Exercise —
Once you reach the line that holds "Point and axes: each" in the listing below, output it and every line after it through the line that holds "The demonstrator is", word for word.

Information provided —
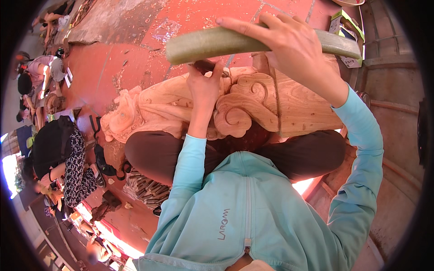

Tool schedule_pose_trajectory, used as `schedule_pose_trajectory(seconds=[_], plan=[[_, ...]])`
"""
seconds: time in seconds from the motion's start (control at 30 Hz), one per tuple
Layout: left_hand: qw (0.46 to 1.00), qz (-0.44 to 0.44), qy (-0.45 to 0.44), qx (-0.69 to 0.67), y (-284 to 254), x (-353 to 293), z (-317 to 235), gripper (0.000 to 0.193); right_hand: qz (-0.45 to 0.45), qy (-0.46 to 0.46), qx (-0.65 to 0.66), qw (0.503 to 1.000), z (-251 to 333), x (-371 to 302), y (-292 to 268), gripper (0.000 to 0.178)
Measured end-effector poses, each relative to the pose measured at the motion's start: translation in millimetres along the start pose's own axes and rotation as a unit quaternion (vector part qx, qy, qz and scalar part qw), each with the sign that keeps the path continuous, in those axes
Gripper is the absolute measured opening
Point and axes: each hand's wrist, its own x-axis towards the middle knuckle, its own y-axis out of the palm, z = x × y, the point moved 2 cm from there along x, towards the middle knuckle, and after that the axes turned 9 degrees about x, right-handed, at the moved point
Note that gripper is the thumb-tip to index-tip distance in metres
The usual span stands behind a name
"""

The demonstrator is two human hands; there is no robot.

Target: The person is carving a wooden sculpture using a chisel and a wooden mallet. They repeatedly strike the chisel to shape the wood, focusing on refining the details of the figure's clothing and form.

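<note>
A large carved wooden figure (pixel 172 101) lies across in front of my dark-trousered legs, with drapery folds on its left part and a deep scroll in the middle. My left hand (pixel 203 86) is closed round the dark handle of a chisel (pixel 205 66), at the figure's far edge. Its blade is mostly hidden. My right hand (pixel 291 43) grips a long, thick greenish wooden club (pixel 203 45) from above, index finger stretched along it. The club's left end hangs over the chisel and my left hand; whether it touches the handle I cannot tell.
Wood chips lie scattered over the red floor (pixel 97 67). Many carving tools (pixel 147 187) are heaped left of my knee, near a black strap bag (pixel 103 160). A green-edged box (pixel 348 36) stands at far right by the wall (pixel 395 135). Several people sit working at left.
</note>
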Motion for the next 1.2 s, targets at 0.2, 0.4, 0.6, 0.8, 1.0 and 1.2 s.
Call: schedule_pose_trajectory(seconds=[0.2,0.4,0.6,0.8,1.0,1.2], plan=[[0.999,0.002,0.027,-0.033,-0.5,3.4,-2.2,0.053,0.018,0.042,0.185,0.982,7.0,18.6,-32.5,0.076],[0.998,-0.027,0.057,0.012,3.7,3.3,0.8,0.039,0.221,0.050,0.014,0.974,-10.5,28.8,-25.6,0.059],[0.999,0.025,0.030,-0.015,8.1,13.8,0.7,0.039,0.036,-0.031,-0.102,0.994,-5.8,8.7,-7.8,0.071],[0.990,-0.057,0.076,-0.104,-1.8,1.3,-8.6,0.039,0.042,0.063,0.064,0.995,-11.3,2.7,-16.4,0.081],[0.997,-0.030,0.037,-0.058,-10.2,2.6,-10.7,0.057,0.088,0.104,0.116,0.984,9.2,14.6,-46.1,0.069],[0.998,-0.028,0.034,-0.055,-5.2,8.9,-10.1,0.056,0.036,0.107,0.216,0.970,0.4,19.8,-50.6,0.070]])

Result —
Point and axes: each hand's wrist, its own x-axis towards the middle knuckle, its own y-axis out of the palm, z = x × y, the point moved 2 cm from there along x, towards the middle knuckle, and after that the axes turned 9 degrees about x, right-handed, at the moved point
Note that gripper is the thumb-tip to index-tip distance in metres
The usual span stands behind a name
"""

The demonstrator is two human hands; there is no robot.

Nothing remains to be added to this answer.